This is mostly art directed on the side of the OS
or the app that wants to support it. There’s not
granular control from the user over these colors
melanierichards: We also have inverted colors on various platforms.
It’s a heavy-handed filter across the OS. Includes
app and web. Some apps may do some smart things.
This doesn’t change the contrast story
melanierichards: We also have high contrast text, which is an
experimental feature on android. This sets all text
to white or black. This doesn’t change the
background.
melanierichards: There’s also “increase contrast” on macOS and iOS
for UI bits. It’s somewhere in-between medium
contrast and high contrast
melanierichards: There’s a Chrome extension that does high contrast.
There are a few strategies. 1. Something similar to
Windows high contrast: Yellow on black, 2.
Greyscale 3. Something similar to macOS and iOS
melanierichards: Then there’s Windows High Contrast feature.
melanierichards: Here, the user can select a preset theme, or create
a new theme, and have that part of everything on
the OS. Apps support it within app content.
<xfq> https://www.w3.org/TR/WCAG21/#contrast-minimum
Rossen: [Demo of high contrast]
Rossen: I’m just going to minimize this for a second and make sure
we are connecting and I’m going to let this thing
Rossen: High contrast on windows is a system-wide accessibility
setting
Rossen: Doing a live demo is always fun. Let’s keep it positive and
make sure everything works.
Rossen: High Contrast is a predefined theme of system colors that
apply to the entire shell as well as any applications that
care to implement it. All first-party applications in
Microsoft implement it both in UI and in the content layer,
and there’s a large number of 3rd party applications that
opt in
Rossen: Win32 apps will be forced into high contrast.
Rossen: Let’s apply high contrast. Everything needs a refresh. The
shell needs to repaint all the different applications, and
the shell itself.
Rossen: Twitter has no modifications at all, and Edge simply does
the right thing on Twitter’s website. On the UI, all the
colors are stripped down to the theme that is defined. All
the text is white, all the hyperlinks are yellow, selected
text is black on turquoise, buttons have .... etc. etc.
Rossen: Limited palette of colors that apply everywhere. The promise
of accessibility high contrast is that no matter what user
preferences are set... some people want low contrast ....
This is all driven on user preference. The default theme is
black in Windows, but this is not dark mode.

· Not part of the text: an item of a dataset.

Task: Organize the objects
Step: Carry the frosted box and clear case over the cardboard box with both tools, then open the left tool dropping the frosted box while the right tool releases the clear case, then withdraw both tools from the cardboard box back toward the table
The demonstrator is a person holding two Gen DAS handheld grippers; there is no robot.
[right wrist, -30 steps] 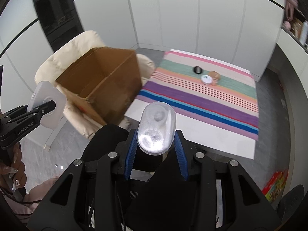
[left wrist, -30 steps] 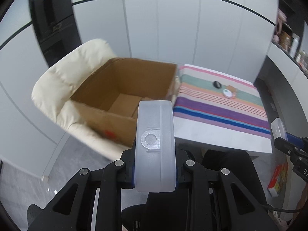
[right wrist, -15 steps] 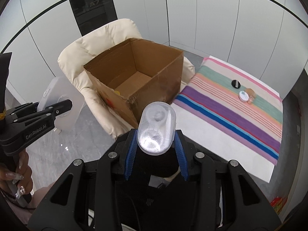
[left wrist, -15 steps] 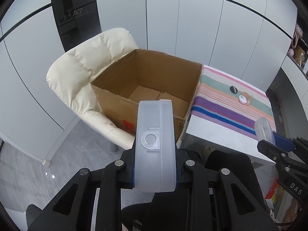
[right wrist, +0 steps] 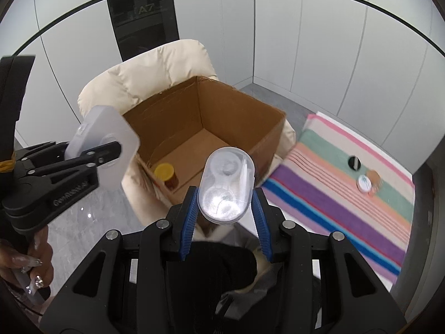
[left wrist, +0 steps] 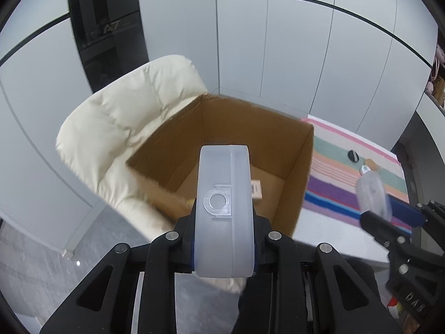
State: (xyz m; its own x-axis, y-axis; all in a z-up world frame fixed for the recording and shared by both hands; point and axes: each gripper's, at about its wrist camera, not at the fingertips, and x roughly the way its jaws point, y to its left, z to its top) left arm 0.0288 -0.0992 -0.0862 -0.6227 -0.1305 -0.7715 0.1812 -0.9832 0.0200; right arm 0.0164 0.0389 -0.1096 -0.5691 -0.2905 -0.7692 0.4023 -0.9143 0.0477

Rossen: This is not supposed to be dark mode.
Rossen: Please hold questions to the end.
Rossen: Links are yellow, text is white, black is reduced down to
black.
Rossen: YouTube!
Rossen: The one thing we do in Edge is, besides mapping to all the
proper system colors for high contrast, we also guarantee
that behind every piece of text that we render, we have a
background that uses the system background color. This is a
feature we call “backplate”
Rossen: Bing search!
Rossen: The web authors take advantage of high contrast. Here’s an
image that’s 2D canvas that renders a map using different
color schemes using the fact that it’s in high contrast. The
experience is richer.
Rossen: Flickr is image rich.
Rossen: If I mouse-over any images, there’s text that describes the
image and the author, etc. Behind every piece of text we
guarantee there is a background against the foreground with
those same system colors
Rossen: Switching to my remote machine in Redmond...
Rossen: Let’s let it connect.
Rossen: Let’s look at IE while it connects.
Rossen: Our first implementation: I wasn’t involved. They didn’t
know how to handle background images, for text on top of
images.
Rossen: So they just got rid of all background images, that will
guarantee high contrast. Which was true for text... but as
sites became more and more dependent on images, made sites
unrecognizable.
Rossen: Bing won’t be happy if we do this.
Rossen: Firefox takes good advantage of high contrast. They have a
setting that says “in high contrast, use the system colors”
and they will map everything but the link colors to high
contrast.
Rossen: Last but not least, I don’t have the Chrome extension, but I
have a prototype on my dev box where I implemented the same
level of support for high contrast as Chromium as a proof of
concept to see what it would take.
Rossen: The same thing can be achieved
Rossen: E.g. for Bing, this site takes advantage of the high
contrast theme, same thing for Flickr.
Rossen: The highlights have text that is composed against an opaque
background.
Rossen: That’s everything I wanted to demo.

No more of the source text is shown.